Copa del Rey
- Founded: 1933; 93 years ago
- First season: 1933
- Country: Spain
- Other club from: Andorra
- Confederation: FIBA Europe
- Number of teams: 8
- Current champions: Baskonia (7th title) (2026)
- Most championships: Real Madrid (29 titles)
- TV partners: DAZN
- Website: acb.com
- 2026 Copa del Rey de Baloncesto

= Copa del Rey de Baloncesto =

Spanish basketball competition

The Copa del Rey de Baloncesto (English: Basketball King's Cup) is an annual cup competition for Spanish basketball teams organized by Spain's top professional league, the Liga ACB.

==History==
Originally known as the Copa de España de Baloncesto, was first played in 1933 and contested in its first editions only by teams from the provinces of Madrid and Barcelona. It was the first nationwide basketball competition played in Spain. During the Francoism, it was referred as the Copa del Generalísimo de Baloncesto, before becoming the Copa del Rey de Baloncesto in 1977.

==Format==
Until the establishment of the ACB in 1983, the Cup was played in its latest rounds with double-legged series and its final as a single game in a neutral venue. In several seasons, there was a group stage as first round.

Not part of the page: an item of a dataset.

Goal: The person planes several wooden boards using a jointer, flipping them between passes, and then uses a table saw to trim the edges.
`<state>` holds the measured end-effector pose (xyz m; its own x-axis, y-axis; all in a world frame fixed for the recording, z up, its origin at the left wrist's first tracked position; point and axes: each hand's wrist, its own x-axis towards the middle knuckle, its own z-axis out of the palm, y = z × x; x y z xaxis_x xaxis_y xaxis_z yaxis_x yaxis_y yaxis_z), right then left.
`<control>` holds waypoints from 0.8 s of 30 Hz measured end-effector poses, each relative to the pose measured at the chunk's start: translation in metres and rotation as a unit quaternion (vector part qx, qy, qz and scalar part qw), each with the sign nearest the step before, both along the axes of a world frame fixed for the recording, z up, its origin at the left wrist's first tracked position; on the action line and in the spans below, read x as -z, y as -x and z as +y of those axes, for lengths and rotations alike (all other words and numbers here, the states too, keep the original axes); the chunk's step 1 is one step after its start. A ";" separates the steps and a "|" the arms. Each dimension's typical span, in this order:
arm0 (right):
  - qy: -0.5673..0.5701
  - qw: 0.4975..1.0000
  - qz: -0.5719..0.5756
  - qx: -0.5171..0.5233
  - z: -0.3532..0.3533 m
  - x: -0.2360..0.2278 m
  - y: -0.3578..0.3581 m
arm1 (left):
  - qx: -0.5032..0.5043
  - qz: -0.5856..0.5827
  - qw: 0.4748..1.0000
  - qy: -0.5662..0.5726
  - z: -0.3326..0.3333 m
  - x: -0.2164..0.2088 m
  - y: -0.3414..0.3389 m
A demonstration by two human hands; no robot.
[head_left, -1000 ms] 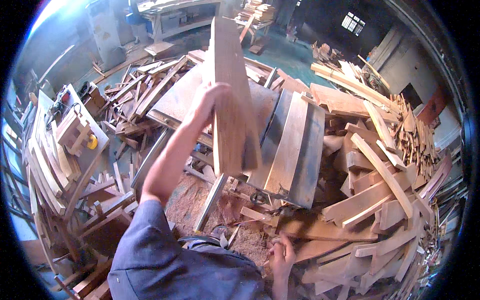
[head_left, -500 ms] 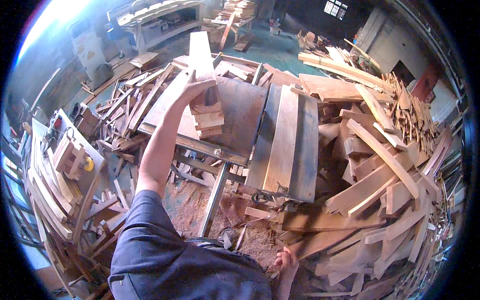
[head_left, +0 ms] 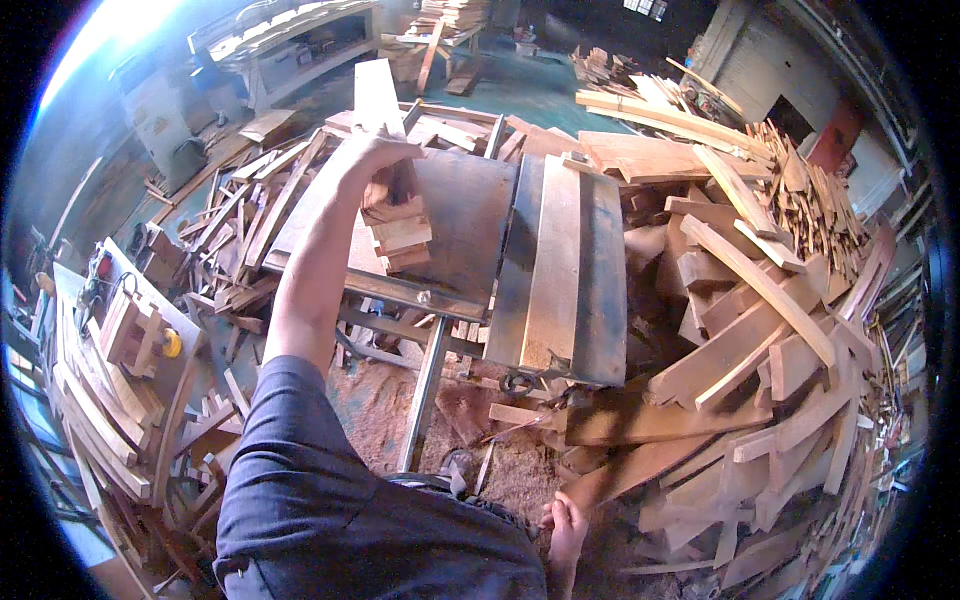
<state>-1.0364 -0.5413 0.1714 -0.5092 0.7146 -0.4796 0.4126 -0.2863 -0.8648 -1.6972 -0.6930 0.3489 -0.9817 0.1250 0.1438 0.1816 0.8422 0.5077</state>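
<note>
My left hand point(head_left: 382, 150) reaches out over the wood-and-metal work table and is closed around a short pale board point(head_left: 376, 92), whose far end is brightly lit. Below the hand, a small stack of short wooden blocks point(head_left: 402, 232) rests on the dark table top point(head_left: 465, 215); whether the held board touches it is hidden by my hand. My right hand point(head_left: 567, 525) hangs low beside my body, its fingers loosely curled, with nothing visible in them. A long plank point(head_left: 555, 265) lies on the right part of the table, past a narrow gap.
Heaped offcuts point(head_left: 740, 330) crowd the right side, and more scrap wood point(head_left: 270, 200) lies left of the table. A metal bar point(head_left: 425, 395) runs from the table toward me above sawdust point(head_left: 375, 410). Curved wooden strips point(head_left: 95, 400) lean at the far left.
The view has shifted slightly, so most things sit a little further left and higher. My left hand stays on the board and appears rolled over it. My right hand remains low and curled.
</note>
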 end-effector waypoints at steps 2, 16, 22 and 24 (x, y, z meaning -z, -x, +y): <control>-0.001 1.000 0.007 0.012 -0.003 -0.004 -0.003 | 0.015 -0.023 0.996 -0.080 -0.001 0.009 0.007; 0.030 0.997 0.074 0.009 0.025 0.005 -0.007 | 0.164 -0.185 0.803 -0.542 -0.014 -0.065 -0.134; -0.063 0.988 0.138 -0.038 0.056 -0.058 0.084 | 0.362 -0.300 0.544 -0.695 -0.019 -0.038 -0.224; -0.101 0.972 0.214 0.007 0.086 -0.076 0.083 | 0.400 -0.355 0.443 -0.720 0.002 -0.015 -0.242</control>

From 1983 and 1986, a Final Four format was adopted. The two best qualified teams from the two groups of the Liga ACB at the end of the first stage qualified for the tournament.

Since 1987, the tournament was expanded to Final Eight format has been used. Since the league is played with a round-robin single group, the top seven teams at the end of the first half of the regular season from the Spanish League and the host one, if it is not between these teams, qualify for the tournament. The eight teams play a knockout tournament at one venue, over four days, eventually producing a winner.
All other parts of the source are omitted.